DIRECTIONS: Transcribe each line of the material exactly as it stands.

DATA:
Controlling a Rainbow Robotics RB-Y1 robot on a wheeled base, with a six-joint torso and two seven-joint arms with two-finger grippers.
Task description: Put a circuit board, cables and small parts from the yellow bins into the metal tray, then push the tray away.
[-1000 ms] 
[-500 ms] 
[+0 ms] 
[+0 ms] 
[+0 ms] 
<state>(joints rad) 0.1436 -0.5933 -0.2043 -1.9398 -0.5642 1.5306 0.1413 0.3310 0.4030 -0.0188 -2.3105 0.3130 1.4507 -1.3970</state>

REPLY:
Controlling a Rainbow Robotics RB-Y1 robot on a wheeled base, with a six-joint torso and two seven-joint arms with two-finger grippers.
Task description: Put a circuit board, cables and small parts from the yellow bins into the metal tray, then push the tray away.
[-1000 ms] 
[-500 ms] 
[+0 ms] 
[+0 ms] 
[+0 ms] 
<state>(joints rad) 0.1436 -0.5933 -0.2043 -1.9398 -0.5642 1.5306 0.1413 0.3310 0.4030 -0.0188 -2.3105 0.3130 1.4507 -1.3970</state>

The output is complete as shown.